Borzo still sells his works and perhaps now is right the time  for Hilgemann.

A child of about six in the war, Ewerdt Hilgemann searches through the rubble of the bombed ruins of his hometown Dortmund for shrapnel. He finds them interesting, exciting too, these sharp-edged metal splinters.

Forty years later, and now an artist, Hilgemann works in the marble quarries of Carrara (1975-1985). A truck transports a perfectly sawn one and a half metre cube of marble that he has carefully polished, to the top and then with a thunderous crash sends it toppling off the steep mountainside. And a marble sphere of a similar size, polished to a perfect sheen, has explosives inserted and is then blown up.

Both conceptual ‘performances’ are recorded on film. The artist creates perfect forms, which are then deformed using forces of nature: a sort of reverse creative process.

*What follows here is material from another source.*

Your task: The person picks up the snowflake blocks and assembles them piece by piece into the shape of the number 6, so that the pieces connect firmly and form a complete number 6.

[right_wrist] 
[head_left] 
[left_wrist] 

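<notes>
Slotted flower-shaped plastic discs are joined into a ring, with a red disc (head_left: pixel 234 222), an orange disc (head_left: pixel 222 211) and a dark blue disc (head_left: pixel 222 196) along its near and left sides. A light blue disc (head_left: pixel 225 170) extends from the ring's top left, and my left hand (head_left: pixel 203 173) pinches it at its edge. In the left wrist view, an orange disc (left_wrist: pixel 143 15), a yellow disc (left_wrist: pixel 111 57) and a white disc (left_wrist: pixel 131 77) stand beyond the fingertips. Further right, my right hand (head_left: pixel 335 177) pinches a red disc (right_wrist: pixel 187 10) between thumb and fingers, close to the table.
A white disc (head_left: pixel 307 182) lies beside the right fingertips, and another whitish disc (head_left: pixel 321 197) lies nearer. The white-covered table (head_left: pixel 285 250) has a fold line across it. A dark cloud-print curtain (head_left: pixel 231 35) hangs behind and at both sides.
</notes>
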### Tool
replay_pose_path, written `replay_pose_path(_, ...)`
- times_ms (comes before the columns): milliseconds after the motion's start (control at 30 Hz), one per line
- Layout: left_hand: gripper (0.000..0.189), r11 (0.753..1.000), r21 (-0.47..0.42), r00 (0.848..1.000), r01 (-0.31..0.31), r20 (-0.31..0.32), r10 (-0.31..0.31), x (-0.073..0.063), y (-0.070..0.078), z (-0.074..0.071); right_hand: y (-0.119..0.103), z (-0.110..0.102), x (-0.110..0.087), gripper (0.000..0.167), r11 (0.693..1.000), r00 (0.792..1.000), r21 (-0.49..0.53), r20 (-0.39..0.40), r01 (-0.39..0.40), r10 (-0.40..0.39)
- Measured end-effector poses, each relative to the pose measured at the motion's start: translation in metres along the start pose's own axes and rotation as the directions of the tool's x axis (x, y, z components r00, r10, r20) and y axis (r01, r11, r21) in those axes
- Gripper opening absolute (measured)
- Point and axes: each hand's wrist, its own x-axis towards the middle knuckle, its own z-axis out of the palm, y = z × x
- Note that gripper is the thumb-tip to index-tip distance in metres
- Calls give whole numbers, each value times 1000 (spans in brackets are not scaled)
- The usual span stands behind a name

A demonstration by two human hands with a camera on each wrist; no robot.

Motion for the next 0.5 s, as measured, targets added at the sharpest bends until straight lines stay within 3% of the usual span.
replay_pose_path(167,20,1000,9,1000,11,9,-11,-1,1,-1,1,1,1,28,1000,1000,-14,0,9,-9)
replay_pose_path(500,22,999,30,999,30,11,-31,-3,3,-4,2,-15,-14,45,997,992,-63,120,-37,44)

Thirty years later, in the summer of 2014, Hilgemann exhibits his Magnum Opus. In response to an invitation from the City of New York he places a series of implosion sculptures on Park Avenue. ‘Dancers’, ‘Triples, ’Flowers’ and ‘Cubes’, six metres high, gleaming in the sun, the deformed surfaces of these Titans of steel distort and reflect the overwhelming architecture of the buildings on each side of Park Avenue.

From his earliest days in a devastated Dortmund to the Park Avenue manifestation in New York, Hilgemann has been consistent in his fascination and his art. In his own words: “To deform a perfect shape without me hammering on it”.

From the start the cube and the square are his best-loved shapes. Hilgemann studies and comes to understand these solid forms. He learns it at the Saarbrucken Art Academy under his tutor Oskar Holweck. (In 1958 Holweck had joined the Zero movement, founded that year by Mack and Piene). Here the young art student Hilgemann learns to respect material and form in their most elementary states. Plasticity is achieved through the effect of light on the surface and the – mathematic – interventions performed thereon by the artist.

In 1970 Hilgemann and his wife Antoinette settle in Gorinchem and here a close friendship develops with Ad Dekkers, Marinus Boezem and herman de vries. In these days Gorinchem is apparently a hotbed for avant-garde art. Irritated – provoked even – by a conservative artistic climate in this small town on the River Merwede, these artists discover common ground for their minimalistic and conceptual ideas.

Their haven at the time is Riekje Swart’s legendary Amsterdam gallery. Hilgemann exhibits his white objects oriented according to mathematical studies here from 1966.

In 1973 the four artist friends – and their partners! – take the initiative for a much discussed and now legendary symposium, whereby the town wants to be a centre for “examining the position of the visual arts in our society”. Fifteen European artists stay together in Gorinchem for six weeks. These include now famous artists such as Kenneth Martin, Morellet, Panamarenko, Pohl, Prantl and Winiarski. Exceptional works of art, lectures and performances fill the town. For Hilgemann ‘Gorinchem’ is an extraordinarily significant period in which his art reaches full maturity and he also establishes his international orientation.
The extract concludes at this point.